/Voice_Controlled_PDF

Under Development

Primary LanguagePython



Welcome to Voice control based PDFViewer

Voice control based PDFViewer is a speech recognizable GUI written using python3 various modules, but heavily based on tkinter which lets you view PDF and image files and Speech Recognition library for all the speech based commands.

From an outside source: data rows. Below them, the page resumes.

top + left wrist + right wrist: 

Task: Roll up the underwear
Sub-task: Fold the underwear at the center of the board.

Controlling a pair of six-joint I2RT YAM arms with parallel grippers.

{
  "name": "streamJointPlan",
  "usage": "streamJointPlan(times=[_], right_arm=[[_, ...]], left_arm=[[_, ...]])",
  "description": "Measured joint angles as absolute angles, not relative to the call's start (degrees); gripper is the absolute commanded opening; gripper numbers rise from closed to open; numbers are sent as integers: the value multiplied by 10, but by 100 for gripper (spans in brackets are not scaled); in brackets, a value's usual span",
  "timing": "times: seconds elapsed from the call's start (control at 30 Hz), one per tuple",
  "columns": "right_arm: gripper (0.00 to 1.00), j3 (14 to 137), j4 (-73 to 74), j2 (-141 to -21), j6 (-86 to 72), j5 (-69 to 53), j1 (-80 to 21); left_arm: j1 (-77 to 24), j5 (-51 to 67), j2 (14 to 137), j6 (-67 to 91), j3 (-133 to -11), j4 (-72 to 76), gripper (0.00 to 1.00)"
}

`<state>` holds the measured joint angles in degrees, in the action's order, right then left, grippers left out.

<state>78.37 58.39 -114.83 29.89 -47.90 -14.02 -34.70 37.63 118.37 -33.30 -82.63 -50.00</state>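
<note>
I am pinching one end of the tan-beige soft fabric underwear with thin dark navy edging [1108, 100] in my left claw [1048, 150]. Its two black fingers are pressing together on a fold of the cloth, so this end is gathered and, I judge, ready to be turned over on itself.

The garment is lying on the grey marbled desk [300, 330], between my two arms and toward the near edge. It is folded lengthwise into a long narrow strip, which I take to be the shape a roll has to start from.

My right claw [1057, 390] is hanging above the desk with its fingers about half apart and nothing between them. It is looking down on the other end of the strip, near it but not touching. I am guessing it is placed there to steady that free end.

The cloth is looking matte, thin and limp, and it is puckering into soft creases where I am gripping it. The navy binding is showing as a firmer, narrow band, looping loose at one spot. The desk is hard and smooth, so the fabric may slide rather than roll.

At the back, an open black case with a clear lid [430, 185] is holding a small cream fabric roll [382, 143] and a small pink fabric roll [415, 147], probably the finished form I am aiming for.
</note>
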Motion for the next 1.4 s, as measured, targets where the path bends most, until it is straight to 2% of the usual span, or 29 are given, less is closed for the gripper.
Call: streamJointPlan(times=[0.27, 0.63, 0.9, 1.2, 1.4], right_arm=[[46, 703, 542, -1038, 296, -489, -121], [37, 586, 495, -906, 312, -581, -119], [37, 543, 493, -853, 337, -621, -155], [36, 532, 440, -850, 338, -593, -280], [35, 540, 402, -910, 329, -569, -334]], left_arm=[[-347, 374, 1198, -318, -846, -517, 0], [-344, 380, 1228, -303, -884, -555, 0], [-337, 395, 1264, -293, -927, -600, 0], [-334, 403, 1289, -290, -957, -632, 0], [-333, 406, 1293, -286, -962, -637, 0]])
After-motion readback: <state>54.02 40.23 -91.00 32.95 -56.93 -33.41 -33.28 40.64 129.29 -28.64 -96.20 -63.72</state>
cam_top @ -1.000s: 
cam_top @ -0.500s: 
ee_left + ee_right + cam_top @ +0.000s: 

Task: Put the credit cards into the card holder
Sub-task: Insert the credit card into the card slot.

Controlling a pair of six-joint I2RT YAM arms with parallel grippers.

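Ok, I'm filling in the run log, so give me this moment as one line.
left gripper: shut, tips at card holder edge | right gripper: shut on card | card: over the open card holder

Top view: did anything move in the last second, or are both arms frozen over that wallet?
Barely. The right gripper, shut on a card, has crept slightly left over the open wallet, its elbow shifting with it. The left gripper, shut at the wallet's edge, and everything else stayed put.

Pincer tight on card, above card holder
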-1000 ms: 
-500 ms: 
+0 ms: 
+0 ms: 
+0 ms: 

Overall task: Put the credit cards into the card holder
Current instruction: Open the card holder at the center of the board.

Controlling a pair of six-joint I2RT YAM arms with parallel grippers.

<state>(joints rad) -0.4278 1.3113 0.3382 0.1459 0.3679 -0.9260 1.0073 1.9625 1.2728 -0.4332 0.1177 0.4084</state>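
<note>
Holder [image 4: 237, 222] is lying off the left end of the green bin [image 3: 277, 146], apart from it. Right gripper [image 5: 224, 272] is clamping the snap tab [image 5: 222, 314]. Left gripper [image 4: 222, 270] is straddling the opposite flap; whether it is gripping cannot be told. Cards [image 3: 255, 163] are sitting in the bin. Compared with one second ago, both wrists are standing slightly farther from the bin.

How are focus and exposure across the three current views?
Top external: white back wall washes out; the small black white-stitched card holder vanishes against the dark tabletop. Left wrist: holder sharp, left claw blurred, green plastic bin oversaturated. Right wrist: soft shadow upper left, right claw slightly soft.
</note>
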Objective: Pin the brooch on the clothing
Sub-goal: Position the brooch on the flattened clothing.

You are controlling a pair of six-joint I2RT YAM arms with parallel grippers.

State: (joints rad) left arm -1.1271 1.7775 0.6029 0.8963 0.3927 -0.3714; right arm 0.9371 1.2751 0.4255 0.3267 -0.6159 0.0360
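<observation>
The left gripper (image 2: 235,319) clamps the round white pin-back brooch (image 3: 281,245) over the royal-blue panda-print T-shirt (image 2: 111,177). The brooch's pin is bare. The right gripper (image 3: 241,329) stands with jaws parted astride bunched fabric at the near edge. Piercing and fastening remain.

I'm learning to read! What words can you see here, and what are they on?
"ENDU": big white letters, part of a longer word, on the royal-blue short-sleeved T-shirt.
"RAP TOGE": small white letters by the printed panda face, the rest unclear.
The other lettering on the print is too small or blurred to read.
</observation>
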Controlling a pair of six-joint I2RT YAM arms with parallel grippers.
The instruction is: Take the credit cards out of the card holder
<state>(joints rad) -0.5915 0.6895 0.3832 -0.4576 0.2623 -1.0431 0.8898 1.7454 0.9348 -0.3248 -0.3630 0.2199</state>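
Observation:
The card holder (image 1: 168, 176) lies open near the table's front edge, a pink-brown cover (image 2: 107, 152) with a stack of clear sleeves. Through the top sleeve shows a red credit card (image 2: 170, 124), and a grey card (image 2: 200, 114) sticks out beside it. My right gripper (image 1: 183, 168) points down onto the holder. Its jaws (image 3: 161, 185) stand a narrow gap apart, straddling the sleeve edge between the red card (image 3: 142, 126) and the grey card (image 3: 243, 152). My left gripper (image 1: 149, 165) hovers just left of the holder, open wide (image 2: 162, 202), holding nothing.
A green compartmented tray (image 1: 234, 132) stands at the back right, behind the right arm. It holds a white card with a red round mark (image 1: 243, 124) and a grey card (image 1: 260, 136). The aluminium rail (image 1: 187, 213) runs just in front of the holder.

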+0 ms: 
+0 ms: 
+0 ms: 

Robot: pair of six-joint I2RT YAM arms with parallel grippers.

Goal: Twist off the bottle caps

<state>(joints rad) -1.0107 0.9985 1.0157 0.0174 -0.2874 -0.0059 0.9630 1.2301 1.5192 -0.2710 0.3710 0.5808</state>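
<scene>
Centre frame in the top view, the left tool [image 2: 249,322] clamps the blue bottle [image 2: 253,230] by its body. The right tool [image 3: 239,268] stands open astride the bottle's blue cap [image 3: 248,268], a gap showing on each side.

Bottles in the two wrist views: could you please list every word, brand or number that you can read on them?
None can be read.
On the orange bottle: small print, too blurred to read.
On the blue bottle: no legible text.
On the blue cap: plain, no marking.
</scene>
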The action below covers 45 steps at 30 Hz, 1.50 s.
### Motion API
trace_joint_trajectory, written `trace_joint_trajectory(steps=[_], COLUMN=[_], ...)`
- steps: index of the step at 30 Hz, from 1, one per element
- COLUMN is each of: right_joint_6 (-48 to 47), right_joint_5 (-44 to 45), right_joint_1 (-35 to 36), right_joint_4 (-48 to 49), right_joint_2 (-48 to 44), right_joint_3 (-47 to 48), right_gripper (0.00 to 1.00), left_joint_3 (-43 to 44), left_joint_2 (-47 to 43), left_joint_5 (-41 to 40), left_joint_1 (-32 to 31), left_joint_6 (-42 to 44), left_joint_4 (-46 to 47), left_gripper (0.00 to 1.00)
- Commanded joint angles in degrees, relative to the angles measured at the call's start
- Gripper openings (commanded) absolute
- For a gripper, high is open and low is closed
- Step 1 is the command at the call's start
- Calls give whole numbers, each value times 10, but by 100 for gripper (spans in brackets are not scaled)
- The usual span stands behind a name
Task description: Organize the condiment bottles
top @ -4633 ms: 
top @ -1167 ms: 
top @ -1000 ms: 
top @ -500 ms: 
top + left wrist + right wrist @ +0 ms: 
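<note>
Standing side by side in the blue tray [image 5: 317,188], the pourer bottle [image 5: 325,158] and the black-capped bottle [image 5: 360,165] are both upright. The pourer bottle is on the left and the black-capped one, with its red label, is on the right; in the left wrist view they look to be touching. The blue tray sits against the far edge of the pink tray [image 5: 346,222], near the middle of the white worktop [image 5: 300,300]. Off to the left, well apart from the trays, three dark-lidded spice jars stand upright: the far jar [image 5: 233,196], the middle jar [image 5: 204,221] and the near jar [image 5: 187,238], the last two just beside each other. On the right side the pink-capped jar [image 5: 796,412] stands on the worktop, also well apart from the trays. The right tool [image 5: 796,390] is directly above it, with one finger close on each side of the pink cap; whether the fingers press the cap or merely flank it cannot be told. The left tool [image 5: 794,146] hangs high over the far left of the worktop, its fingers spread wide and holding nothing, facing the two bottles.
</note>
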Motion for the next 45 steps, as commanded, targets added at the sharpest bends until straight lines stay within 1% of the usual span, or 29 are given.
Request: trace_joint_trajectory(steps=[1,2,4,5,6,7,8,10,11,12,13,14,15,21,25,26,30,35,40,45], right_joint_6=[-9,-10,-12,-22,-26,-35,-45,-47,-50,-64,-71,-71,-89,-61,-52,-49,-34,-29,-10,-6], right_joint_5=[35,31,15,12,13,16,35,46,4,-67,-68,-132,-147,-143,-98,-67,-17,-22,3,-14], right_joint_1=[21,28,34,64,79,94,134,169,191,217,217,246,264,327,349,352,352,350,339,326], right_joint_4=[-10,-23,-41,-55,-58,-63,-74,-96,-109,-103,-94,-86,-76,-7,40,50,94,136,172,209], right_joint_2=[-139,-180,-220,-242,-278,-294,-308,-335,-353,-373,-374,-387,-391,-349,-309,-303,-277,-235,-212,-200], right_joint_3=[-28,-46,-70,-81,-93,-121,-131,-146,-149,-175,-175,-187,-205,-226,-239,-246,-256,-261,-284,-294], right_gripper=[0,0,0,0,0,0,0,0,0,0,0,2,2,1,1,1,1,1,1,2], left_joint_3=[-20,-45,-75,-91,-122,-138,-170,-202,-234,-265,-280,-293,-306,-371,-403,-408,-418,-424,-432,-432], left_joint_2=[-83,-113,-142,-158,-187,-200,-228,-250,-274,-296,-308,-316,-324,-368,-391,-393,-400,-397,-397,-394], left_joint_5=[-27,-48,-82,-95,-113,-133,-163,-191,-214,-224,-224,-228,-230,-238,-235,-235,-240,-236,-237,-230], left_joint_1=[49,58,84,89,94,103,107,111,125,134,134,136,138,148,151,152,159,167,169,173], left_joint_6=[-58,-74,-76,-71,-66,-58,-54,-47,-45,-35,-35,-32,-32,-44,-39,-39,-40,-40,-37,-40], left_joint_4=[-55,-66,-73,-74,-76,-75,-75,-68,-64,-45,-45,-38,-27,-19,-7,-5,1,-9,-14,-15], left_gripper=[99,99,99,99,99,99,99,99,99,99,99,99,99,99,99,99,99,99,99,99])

Various functionalities have been embedded in the application to give user an ambient experience. The functionalities are working in the traditional mouse click way, as well as speech based. Here is a small description of some of the tools provided by PDFViewer.




Dark mode:


This feature helps the user to switch to dark mode or switch back to light mode, depending on user's choices. The dark mode is set using visually aesthetic colors to give user a beautiful reading experience. This feature too is mouse as well as speech controlled.

In speech mode-

To activate say "Dark Mode". To exit say "Light Mode".


Speech mode:

By default it is enabled. It can be disabled if the user doesn't want to use it. The following tools listed below can be used in both speech mode as well as mouse mode. While in speech mode to exit say "Exit".


Open Files:

The 'Open Files' function allows you to open one or multiple files into the PDFViewer. You're prompted with a dialog box where you can select all the files you want to open. Once you're done, PDFViewer cycles through each document in the list and let's you view each document.

In speech mode-

If the speech mode is enabled, you just have to say "Open Files". To open directories say "Open Directory"


Previous / Next page:

This feature allows user to shift between pages of the document he is reading. This feature too, is working in speech mode as well as mouse mode.

In speech mode-

If speech mode is enabled, user can say "Next Page"/"Previous Page". The PDF viewer will then open the respective page.


Toolbar :

The PDF Tool Bar gives you functions to manipulate your PDF documents.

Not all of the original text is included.